The high court rejected this reasoning, arguing the toll diversion, if a tax, fits squarely within the requirements of the state constitution.
"Where the revenue from such tolls is not applied to the maintenance and repair of highways but are retained without restriction, they are excise taxes," wrote Justice Ralph D. Gants. "The legislature is empowered by Part II, c. 1, sec. 1, art. 4, to impose a highway toll as an excise tax."
The court, however, preferred the theory that the tolls were "user fees" because the payment could be avoided by driving only on nontolled roads.

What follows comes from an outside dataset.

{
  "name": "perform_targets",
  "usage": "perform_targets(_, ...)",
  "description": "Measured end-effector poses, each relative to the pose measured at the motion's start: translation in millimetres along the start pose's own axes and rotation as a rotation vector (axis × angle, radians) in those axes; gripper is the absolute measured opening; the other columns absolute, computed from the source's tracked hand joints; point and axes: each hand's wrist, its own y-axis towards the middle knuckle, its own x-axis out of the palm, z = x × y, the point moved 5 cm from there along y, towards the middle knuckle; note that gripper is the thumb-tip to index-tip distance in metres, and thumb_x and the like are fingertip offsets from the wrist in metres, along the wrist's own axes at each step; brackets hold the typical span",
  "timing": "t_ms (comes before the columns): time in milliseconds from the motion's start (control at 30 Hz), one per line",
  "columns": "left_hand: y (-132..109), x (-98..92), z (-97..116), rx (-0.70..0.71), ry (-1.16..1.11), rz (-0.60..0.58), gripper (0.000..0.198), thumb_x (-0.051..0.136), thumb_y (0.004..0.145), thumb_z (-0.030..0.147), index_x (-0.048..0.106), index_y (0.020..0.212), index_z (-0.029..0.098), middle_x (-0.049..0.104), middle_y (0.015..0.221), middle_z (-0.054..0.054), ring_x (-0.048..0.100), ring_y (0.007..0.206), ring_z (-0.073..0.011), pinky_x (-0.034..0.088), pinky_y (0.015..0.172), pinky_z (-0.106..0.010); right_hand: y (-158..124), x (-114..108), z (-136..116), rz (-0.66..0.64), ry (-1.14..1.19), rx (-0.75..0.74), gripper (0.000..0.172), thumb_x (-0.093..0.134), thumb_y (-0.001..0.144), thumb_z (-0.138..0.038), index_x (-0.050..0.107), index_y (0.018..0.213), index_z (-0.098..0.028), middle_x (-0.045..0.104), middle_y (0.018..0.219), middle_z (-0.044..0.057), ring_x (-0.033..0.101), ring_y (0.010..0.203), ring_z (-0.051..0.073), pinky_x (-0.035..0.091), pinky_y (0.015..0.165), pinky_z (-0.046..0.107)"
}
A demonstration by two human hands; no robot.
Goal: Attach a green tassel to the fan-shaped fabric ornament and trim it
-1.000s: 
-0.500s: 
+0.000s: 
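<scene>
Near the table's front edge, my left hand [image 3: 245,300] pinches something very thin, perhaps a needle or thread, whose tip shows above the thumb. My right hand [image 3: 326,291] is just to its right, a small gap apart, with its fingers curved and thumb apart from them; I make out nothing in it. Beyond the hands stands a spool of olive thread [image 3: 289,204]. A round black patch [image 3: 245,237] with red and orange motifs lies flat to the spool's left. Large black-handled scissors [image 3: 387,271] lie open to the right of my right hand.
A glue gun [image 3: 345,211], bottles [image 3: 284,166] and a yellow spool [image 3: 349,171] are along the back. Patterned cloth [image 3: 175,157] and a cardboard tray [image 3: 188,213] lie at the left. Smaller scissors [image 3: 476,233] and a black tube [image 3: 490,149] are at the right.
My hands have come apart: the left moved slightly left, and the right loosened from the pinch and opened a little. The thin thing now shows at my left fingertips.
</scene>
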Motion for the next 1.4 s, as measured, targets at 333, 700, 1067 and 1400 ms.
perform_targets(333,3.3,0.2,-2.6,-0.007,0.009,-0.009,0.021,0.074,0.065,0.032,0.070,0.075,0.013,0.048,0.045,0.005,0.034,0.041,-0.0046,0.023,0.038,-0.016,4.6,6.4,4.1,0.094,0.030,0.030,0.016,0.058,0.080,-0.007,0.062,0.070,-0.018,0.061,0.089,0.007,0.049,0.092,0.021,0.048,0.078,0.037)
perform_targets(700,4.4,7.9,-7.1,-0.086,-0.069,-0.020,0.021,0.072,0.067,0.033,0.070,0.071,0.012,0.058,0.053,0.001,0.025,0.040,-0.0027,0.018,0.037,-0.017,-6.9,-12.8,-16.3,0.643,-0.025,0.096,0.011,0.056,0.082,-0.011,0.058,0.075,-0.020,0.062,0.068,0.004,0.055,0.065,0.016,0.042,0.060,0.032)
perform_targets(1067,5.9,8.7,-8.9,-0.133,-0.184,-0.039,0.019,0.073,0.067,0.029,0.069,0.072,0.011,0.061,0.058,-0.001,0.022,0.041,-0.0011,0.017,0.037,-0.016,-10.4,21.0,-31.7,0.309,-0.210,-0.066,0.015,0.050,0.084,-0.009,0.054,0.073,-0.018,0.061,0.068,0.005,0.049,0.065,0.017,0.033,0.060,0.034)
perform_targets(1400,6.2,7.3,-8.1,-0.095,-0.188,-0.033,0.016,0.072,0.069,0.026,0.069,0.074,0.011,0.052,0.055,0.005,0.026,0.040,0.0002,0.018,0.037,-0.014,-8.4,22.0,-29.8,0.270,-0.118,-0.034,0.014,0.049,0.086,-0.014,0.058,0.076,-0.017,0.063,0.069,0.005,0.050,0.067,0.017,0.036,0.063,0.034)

"The MHS tolls satisfy the third factor, because they were collected to compensate the authority for the expenses incurred in operating the MHS (and limited by statute to the amount necessary to pay those expenses), not to raise revenues for the commonwealth," Gants concluded. "Where, as here, a public authority manages an integrated system of roadways, bridges, and tunnels, and chooses to impose tolls on only some of the roadways and tunnels in an amount sufficient to support the entire integrated system, its purpose does not shift from expense reimbursement to revenue raising simply because the toll revenues exceed the cost of maintaining only the tolled portions of the integrated system... Because we conclude that the tolls collected by the authority on the MHS were fees, and because we conclude that they would still be constitutional excise taxes even if they were taxes, we affirm the dismissal of the plaintiffs' state constitutional claims."